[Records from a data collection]
● ● ● ● ●

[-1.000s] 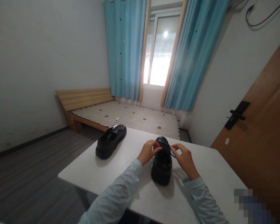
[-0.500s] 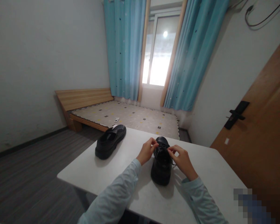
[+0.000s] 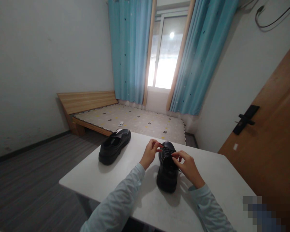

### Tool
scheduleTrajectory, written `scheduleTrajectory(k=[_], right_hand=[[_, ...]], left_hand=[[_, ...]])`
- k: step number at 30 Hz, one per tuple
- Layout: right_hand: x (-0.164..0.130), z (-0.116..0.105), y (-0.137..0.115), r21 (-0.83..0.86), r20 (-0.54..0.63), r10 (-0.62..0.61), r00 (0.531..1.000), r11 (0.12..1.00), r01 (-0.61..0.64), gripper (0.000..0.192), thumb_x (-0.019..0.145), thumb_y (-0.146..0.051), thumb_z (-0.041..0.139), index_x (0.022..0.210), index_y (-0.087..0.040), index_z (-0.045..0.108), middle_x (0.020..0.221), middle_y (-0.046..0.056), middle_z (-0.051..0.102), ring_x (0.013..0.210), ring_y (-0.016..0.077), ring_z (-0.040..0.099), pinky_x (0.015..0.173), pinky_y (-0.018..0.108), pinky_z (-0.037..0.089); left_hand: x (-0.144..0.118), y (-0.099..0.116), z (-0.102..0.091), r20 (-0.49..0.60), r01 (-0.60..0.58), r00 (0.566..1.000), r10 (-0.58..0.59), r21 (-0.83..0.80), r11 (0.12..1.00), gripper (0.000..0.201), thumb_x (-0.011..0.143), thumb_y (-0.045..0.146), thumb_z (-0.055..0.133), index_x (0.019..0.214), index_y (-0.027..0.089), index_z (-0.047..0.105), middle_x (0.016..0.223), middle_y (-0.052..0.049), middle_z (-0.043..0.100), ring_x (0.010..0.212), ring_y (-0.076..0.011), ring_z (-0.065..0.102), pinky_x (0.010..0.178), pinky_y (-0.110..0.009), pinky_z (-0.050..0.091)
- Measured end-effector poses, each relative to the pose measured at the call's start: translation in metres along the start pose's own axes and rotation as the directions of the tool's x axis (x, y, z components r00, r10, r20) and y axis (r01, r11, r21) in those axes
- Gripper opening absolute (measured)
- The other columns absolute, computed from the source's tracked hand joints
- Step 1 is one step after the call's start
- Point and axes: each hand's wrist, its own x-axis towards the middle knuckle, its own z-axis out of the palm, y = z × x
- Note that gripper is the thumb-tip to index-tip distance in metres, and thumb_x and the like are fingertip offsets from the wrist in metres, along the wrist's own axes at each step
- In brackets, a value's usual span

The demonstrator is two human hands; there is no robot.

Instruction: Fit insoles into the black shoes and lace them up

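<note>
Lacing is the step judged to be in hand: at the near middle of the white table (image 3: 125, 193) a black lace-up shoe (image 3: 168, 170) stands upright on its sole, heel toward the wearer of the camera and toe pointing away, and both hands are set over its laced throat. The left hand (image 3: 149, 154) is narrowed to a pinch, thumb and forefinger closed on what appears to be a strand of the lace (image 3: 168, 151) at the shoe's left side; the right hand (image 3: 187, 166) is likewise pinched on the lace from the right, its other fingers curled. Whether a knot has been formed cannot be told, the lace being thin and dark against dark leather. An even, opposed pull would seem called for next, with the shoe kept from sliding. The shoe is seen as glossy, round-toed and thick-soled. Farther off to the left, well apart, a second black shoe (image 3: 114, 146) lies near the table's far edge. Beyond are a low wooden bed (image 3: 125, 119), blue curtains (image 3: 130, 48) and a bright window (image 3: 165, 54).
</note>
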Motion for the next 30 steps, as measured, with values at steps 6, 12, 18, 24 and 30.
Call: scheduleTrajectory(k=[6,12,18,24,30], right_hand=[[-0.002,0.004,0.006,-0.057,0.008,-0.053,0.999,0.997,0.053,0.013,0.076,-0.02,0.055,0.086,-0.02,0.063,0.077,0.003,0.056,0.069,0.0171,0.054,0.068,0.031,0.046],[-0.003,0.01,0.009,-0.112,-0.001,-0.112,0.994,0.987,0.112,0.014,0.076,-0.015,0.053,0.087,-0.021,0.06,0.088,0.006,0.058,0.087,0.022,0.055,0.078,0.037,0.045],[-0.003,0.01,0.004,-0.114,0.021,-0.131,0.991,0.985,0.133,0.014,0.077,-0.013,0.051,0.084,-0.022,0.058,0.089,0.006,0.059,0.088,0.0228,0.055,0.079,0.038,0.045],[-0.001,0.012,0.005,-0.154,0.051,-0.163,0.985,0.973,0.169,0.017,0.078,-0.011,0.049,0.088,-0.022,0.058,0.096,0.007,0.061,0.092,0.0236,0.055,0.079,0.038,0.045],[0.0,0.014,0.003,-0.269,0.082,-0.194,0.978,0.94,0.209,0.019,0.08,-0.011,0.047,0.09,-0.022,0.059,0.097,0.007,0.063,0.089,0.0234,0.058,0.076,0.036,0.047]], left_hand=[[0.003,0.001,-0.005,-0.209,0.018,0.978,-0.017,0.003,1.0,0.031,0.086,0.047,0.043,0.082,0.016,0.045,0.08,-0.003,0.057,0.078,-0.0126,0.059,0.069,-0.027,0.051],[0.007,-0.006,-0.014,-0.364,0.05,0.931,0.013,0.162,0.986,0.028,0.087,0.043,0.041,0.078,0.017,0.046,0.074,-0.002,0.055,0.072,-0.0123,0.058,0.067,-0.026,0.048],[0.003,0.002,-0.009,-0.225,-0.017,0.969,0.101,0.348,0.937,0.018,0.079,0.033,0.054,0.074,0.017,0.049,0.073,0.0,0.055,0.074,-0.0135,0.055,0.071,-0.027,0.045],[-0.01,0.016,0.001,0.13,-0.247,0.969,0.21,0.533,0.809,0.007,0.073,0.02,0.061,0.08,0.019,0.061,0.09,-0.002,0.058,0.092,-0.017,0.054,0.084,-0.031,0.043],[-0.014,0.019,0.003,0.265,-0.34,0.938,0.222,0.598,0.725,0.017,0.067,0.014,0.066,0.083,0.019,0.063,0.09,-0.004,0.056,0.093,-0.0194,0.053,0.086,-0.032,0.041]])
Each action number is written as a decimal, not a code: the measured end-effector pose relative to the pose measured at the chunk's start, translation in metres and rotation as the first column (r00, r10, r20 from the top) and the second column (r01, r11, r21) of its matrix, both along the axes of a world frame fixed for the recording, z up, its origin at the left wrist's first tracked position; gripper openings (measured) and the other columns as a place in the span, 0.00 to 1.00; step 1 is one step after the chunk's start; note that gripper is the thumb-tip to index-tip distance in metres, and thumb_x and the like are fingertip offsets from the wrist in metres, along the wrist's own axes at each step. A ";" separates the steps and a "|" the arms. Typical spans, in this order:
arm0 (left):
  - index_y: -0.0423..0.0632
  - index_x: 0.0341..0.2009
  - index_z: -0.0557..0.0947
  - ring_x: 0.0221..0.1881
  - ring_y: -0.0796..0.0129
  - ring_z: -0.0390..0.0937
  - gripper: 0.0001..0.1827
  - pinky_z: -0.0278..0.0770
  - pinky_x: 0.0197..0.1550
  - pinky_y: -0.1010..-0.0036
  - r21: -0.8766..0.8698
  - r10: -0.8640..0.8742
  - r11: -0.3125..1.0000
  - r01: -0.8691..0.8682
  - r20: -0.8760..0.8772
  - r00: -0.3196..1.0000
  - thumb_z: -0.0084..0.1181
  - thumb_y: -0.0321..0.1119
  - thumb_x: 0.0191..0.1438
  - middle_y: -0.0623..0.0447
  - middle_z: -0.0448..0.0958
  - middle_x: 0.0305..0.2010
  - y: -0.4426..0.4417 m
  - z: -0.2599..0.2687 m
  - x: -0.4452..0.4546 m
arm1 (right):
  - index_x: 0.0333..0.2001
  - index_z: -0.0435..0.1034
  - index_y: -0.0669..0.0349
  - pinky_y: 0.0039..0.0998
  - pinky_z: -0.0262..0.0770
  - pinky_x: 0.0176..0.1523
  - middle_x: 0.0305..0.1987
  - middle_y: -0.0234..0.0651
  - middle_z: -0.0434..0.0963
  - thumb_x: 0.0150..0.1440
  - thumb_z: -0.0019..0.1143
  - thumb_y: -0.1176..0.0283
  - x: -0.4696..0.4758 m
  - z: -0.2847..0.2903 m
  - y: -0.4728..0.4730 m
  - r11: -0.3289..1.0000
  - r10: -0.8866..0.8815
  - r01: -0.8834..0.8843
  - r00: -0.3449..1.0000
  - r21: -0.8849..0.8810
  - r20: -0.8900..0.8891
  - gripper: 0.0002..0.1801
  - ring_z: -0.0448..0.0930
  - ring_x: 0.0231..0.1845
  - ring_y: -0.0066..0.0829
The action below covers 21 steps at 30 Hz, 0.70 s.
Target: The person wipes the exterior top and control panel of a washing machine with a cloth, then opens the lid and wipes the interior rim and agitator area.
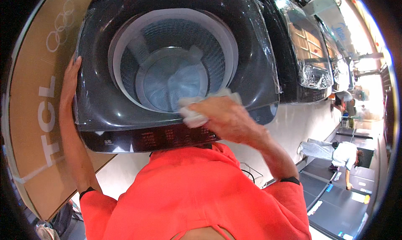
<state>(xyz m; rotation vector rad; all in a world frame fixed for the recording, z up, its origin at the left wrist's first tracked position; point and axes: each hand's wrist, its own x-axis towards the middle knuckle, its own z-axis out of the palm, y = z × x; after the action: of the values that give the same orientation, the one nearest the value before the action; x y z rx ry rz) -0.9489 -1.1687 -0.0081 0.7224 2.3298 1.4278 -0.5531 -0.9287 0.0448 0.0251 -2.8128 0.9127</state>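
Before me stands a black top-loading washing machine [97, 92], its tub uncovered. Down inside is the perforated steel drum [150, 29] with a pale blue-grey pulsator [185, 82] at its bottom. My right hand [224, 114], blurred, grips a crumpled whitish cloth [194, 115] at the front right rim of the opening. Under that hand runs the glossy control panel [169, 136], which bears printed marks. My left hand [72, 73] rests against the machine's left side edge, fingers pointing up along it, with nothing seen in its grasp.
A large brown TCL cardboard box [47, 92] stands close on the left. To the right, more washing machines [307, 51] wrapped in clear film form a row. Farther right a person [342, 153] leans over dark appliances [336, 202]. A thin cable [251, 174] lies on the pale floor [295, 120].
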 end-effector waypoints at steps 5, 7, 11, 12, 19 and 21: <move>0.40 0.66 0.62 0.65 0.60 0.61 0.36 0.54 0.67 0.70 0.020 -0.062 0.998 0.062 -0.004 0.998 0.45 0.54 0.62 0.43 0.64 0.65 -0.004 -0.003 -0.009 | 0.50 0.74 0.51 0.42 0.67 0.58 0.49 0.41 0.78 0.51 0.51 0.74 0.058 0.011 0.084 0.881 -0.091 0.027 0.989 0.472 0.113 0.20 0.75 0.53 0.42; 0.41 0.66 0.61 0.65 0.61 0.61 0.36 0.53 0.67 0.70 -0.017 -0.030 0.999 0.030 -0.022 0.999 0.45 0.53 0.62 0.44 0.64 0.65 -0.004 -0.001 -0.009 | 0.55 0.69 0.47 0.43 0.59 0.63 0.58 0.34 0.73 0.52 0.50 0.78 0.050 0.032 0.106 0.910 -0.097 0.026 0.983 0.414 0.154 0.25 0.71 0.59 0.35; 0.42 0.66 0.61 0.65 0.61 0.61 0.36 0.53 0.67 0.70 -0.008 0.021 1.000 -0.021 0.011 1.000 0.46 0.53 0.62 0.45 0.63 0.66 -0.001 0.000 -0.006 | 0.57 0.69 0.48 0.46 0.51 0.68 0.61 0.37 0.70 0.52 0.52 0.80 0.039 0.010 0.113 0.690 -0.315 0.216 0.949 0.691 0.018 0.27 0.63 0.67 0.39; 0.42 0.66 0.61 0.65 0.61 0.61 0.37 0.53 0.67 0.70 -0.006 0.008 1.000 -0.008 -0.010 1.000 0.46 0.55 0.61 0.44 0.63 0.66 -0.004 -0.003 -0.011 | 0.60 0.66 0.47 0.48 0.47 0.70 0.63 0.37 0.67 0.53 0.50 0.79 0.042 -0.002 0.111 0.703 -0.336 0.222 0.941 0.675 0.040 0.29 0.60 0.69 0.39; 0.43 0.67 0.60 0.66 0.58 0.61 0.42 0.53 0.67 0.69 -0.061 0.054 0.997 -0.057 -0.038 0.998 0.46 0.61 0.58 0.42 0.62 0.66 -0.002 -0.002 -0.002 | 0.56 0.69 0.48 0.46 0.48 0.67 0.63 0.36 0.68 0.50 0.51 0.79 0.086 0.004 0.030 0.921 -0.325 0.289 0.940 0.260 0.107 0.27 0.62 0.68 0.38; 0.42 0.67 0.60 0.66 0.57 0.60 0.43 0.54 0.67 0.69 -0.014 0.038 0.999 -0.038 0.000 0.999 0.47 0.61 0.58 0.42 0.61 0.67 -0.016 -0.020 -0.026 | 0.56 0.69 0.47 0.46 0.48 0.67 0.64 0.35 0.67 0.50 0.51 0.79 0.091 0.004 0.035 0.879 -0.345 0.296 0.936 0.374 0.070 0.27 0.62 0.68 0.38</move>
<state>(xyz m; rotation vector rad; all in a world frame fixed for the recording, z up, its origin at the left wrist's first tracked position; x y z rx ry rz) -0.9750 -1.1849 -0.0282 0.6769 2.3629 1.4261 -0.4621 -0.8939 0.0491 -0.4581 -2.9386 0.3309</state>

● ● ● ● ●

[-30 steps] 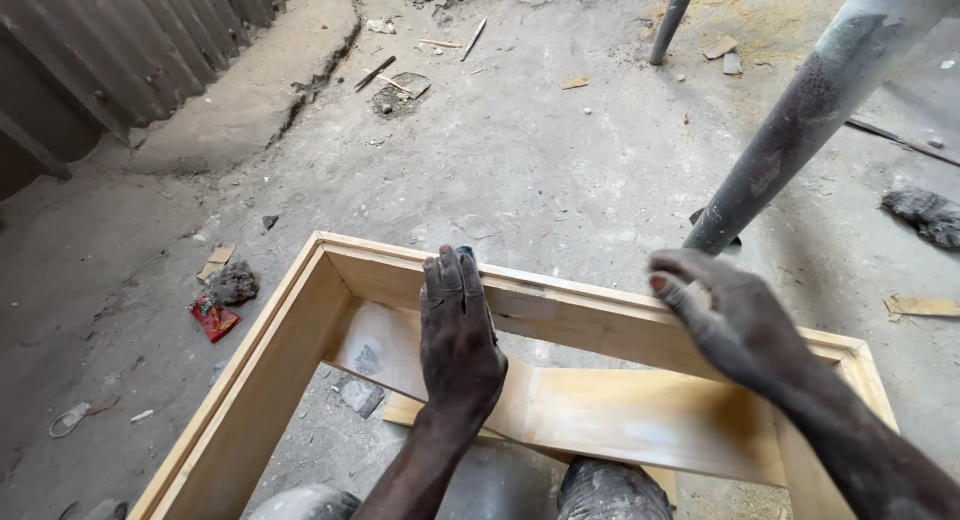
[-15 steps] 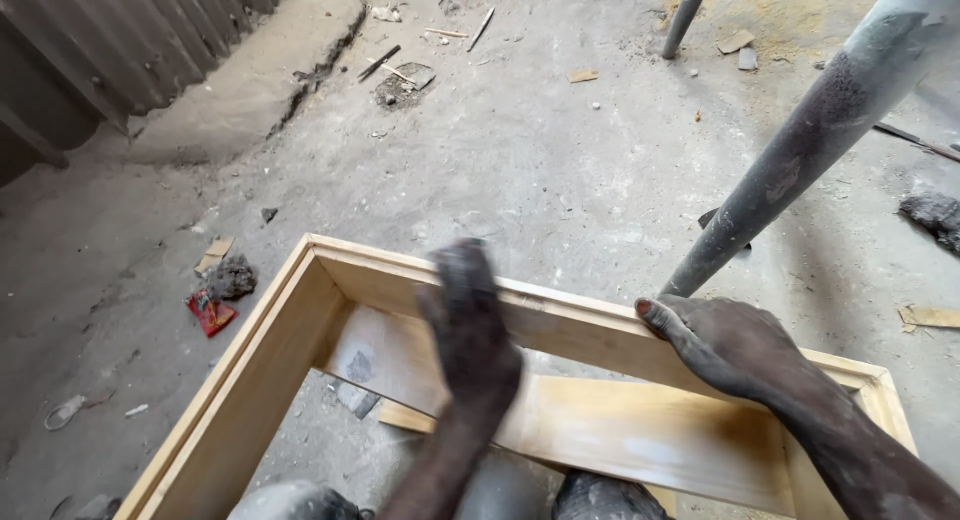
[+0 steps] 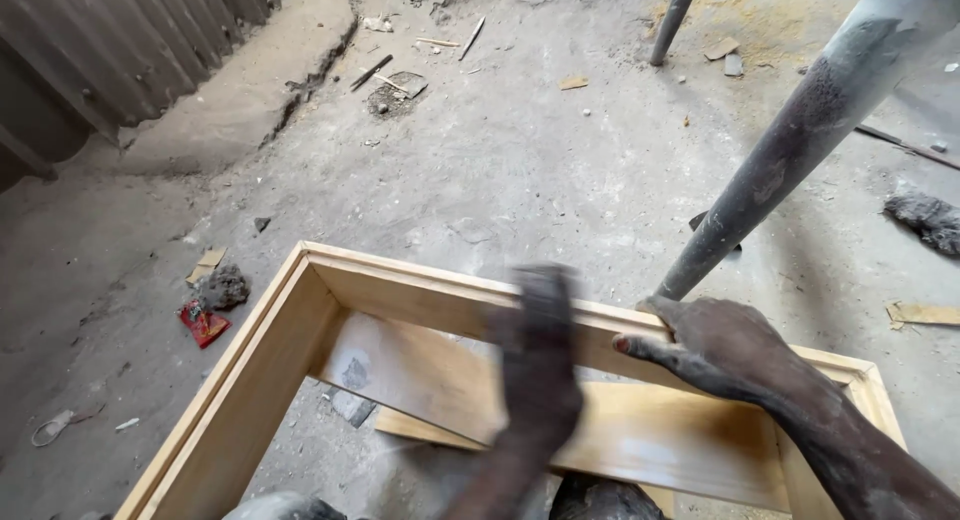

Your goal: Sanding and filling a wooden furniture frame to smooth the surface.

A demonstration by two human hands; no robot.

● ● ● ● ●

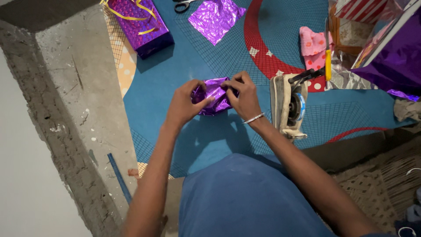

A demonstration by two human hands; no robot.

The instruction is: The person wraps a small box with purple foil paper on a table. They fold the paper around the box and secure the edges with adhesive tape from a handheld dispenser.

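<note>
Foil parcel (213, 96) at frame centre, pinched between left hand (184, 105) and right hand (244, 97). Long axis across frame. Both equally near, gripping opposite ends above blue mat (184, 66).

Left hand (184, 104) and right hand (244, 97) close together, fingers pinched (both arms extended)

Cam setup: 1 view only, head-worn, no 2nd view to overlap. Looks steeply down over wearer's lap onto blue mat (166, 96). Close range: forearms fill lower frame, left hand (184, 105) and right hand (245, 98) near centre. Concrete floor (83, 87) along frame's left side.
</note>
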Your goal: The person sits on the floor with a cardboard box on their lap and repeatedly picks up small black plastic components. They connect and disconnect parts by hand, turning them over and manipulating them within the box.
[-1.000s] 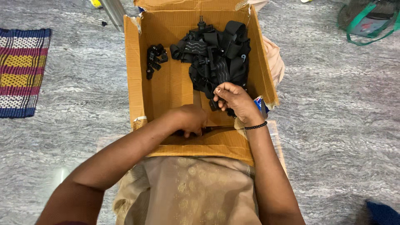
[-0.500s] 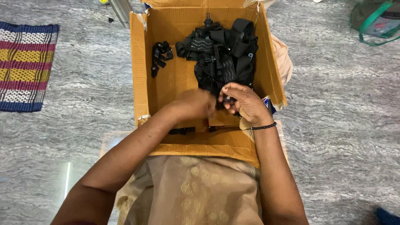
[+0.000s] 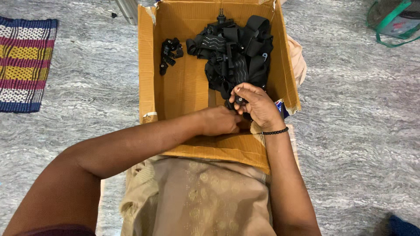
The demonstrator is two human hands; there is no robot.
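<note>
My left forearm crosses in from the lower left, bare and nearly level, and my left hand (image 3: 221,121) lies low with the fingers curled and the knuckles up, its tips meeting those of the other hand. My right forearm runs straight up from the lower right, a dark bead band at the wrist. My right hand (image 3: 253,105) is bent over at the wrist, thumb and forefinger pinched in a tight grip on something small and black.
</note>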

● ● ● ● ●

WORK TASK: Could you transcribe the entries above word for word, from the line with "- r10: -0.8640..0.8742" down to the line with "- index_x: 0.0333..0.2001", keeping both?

OUTPUT FOR THIS TASK:
  - r10: -0.8640..0.8742
  - r11: -0.3125..1.0000
  - r01: -0.8691..0.8682
  - r20: -0.8760..0.8772
  - r00: -0.3196..1.0000
  - thumb_z: -0.0084..0.1181
  - thumb_y: -0.0321..0.1119
  - thumb_x: 0.0191..0.1438
  - middle_y: -0.0623..0.0447
  - middle_z: -0.0448..0.0958
  - middle_x: 0.0305..0.2010
  - y: -0.4426..0.4417 m
  - z: -0.2599..0.2687 m
  - x: -0.4452..0.4546 m
arm1 (right):
  - index_x: 0.0333..0.2001

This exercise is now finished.